TASK DETAILS
In your copy of the data, include no pictures and alter nothing else.

COLLECTED DATA
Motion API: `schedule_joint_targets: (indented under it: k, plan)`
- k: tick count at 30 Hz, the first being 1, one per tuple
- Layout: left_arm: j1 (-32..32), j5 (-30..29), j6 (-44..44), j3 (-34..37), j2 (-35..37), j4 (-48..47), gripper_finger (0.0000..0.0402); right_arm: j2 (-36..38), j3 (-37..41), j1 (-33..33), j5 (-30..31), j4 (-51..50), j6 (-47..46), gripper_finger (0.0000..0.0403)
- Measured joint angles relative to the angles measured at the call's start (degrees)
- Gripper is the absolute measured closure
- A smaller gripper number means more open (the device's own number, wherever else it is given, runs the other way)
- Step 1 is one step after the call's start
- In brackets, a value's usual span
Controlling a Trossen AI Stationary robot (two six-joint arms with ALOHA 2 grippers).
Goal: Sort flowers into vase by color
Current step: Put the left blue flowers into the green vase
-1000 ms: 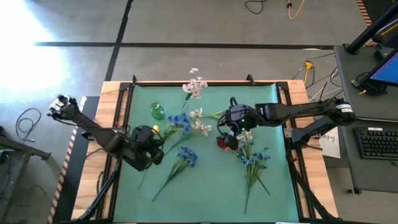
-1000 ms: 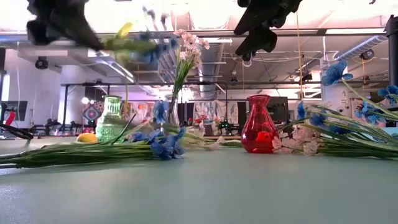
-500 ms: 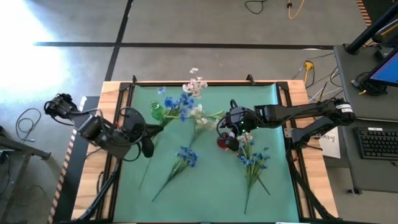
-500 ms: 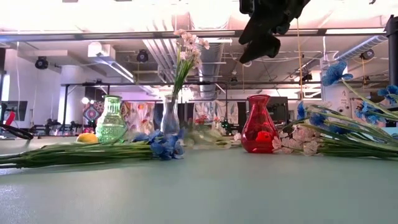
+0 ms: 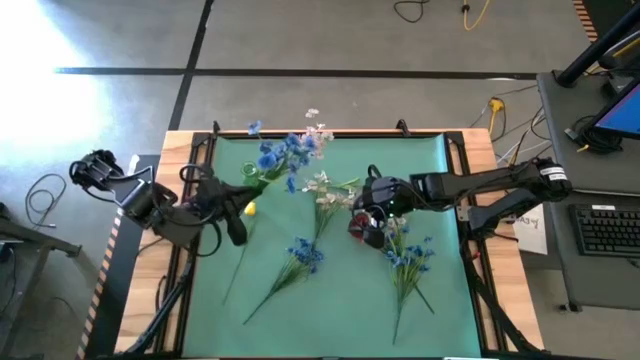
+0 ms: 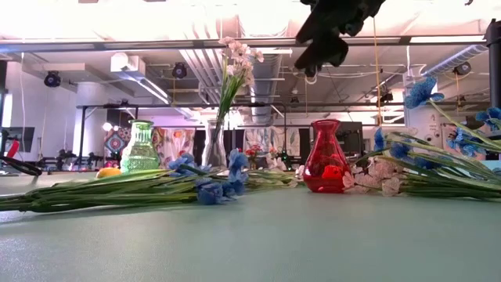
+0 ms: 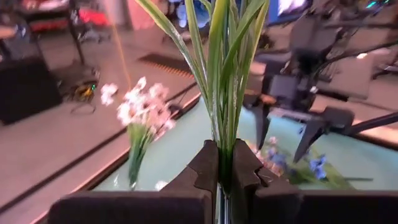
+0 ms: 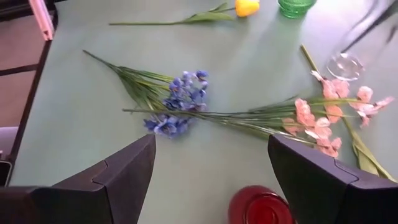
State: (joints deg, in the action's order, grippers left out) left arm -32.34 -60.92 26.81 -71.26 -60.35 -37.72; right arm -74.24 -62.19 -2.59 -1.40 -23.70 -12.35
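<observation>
Looking down from the high view, we are seeing the left gripper (image 5: pixel 232 208) at centre left of the green mat (image 5: pixel 340 290), clamped tight on a blue-blossomed artificial stem (image 5: pixel 270 160) whose blooms are reaching toward the upper middle, over the small green glass vase (image 5: pixel 250 180). A yellow tulip-like bud (image 5: pixel 249 209) is lying just beside that gripper. The right gripper (image 5: pixel 372 213) is hovering right of centre above the red glass vase (image 5: pixel 358 229), fingers spread wide and empty. A second blue flower bunch (image 5: pixel 302 254) is lying at lower centre, a third (image 5: pixel 410 255) at lower right.

In the low view, we are seeing the clear glass vase (image 6: pixel 214 149) holding a pale pink-white blossom spray (image 6: pixel 237 55) left of centre, the green one at left, the red one right of centre, with stems lying flat across the mat.

In the left wrist view, green stalks are rising from between the closed fingers (image 7: pixel 205 168).

In the right wrist view, loose pink sprays (image 8: pixel 323 118) are lying at right, beyond the parted fingers (image 8: pixel 118 174).
</observation>
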Motion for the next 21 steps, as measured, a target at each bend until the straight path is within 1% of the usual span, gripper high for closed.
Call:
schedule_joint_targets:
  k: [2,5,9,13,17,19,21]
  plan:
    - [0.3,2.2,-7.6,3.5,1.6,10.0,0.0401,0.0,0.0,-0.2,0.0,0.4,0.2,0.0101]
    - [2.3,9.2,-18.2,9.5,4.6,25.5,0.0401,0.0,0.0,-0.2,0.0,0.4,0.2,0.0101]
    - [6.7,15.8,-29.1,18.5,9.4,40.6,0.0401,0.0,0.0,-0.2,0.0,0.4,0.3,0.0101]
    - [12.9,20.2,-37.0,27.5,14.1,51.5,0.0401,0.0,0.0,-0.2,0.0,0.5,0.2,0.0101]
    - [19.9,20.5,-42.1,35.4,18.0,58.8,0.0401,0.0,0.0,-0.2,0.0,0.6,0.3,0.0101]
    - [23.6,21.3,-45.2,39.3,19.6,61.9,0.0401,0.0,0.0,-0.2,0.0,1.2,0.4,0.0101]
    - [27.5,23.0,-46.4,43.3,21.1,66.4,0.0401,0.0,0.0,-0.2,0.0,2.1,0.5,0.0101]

TASK ANSWER
Motion API: `schedule_joint_targets: (indented under it: k, plan)`
- k: tick count at 30 Hz, the first being 1, one per tuple
- Layout: left_arm: j1 (-32..32), j5 (-30..29), j6 (-44..44), j3 (-34..37), j2 (-35..37), j4 (-48..47), gripper_finger (0.0000..0.0402); right_arm: j2 (-36..38), j3 (-37..41), j1 (-33..33), j5 (-30..31), j4 (-51..50), j6 (-47..46), gripper_finger (0.0000..0.0403)
- Measured joint angles relative to the angles measured at the call's start (degrees)
- Gripper is the absolute measured closure
- A smaller gripper number means more open (the device's own number, wherever else it is given, runs the other way)
- Step 1 is one step after the call's start
- In brackets, a value's usual span
Controlling a Trossen AI Stationary robot (two six-joint arms with ALOHA 2 grippers).
Goal: Sort flowers into vase by color
Current step: Put the left blue flowers into the green vase
-1000 ms: 
-1000 ms: 
-500 ms: 
-500 ms: 
+0 ms: 
+0 ms: 
+0 ms: 
+0 ms: 
State: (joints deg, in the action's order, grippers left out) left arm -32.34 -60.92 26.81 -71.26 -60.35 -37.72; right arm -74.24 -62.19 -2.59 -1.40 -23.70 -12.35
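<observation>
Looking down from the high view, we are seeing the left gripper (image 5: pixel 232 208) at centre left of the green mat (image 5: pixel 340 290), clamped tight on a blue-blossomed artificial stem (image 5: pixel 270 160) whose blooms are reaching toward the upper middle, over the small green glass vase (image 5: pixel 250 180). A yellow tulip-like bud (image 5: pixel 249 209) is lying just beside that gripper. The right gripper (image 5: pixel 372 213) is hovering right of centre above the red glass vase (image 5: pixel 358 229), fingers spread wide and empty. A second blue flower bunch (image 5: pixel 302 254) is lying at lower centre, a third (image 5: pixel 410 255) at lower right.

In the low view, we are seeing the clear glass vase (image 6: pixel 214 149) holding a pale pink-white blossom spray (image 6: pixel 237 55) left of centre, the green one at left, the red one right of centre, with stems lying flat across the mat.

In the left wrist view, green stalks are rising from between the closed fingers (image 7: pixel 205 168).

In the right wrist view, loose pink sprays (image 8: pixel 323 118) are lying at right, beyond the parted fingers (image 8: pixel 118 174).
</observation>
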Motion for the next 21 steps, as measured, a target at each bend until the straight path is within 1% of the usual span, gripper high for closed.
Call:
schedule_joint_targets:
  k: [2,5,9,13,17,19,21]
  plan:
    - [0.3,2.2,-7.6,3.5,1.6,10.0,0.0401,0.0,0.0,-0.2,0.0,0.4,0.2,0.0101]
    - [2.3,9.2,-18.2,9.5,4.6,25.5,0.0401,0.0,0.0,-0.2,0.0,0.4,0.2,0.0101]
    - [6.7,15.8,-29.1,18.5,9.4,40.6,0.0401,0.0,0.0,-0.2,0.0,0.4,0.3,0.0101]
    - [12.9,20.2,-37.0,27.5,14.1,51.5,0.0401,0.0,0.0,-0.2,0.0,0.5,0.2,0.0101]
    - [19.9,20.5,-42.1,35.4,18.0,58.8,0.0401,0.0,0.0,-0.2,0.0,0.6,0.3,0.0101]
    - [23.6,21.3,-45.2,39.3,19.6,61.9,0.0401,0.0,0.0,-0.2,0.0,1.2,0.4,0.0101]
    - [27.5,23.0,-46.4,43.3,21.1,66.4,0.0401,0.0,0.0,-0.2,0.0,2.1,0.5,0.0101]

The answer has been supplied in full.